• _WHAT TO DO_
Tally every line of the listing below that holds "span", then give the tally alone.
----- RECORDED DATA
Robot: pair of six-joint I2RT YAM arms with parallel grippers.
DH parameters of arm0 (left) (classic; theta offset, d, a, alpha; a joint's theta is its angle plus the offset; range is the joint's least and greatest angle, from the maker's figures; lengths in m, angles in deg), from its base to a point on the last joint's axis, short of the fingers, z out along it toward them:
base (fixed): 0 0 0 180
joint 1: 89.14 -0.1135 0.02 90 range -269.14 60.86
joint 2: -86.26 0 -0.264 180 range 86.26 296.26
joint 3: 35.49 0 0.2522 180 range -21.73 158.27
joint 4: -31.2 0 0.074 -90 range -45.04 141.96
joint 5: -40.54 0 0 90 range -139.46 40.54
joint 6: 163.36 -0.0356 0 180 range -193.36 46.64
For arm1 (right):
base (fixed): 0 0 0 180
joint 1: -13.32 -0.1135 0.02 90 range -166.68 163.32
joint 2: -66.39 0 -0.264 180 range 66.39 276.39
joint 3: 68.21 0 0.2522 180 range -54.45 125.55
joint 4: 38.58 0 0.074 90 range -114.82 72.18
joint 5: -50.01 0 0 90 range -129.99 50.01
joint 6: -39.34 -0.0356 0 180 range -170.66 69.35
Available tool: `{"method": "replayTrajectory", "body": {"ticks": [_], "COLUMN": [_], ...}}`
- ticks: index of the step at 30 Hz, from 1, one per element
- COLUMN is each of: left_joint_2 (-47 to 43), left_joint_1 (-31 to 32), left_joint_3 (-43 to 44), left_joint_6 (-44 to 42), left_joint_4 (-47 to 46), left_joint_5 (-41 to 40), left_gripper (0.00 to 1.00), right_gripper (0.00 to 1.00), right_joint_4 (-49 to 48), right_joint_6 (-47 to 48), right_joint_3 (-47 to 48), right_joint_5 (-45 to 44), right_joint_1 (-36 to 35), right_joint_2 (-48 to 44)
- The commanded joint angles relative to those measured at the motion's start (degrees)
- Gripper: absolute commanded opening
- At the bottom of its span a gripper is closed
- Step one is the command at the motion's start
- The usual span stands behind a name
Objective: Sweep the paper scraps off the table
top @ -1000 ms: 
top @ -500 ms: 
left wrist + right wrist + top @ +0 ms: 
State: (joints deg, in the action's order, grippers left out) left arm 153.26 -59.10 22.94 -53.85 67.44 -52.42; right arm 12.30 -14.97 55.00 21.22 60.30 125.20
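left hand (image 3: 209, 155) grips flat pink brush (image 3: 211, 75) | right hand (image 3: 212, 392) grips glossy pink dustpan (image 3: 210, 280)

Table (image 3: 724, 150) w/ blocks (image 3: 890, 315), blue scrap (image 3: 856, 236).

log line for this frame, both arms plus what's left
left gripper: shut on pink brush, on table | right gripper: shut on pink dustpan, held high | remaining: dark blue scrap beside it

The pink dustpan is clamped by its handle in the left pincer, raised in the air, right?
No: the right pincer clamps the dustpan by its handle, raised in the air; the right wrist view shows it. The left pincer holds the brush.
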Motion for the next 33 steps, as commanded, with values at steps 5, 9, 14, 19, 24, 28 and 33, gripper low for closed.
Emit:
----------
• _WRITTEN ANSWER_
2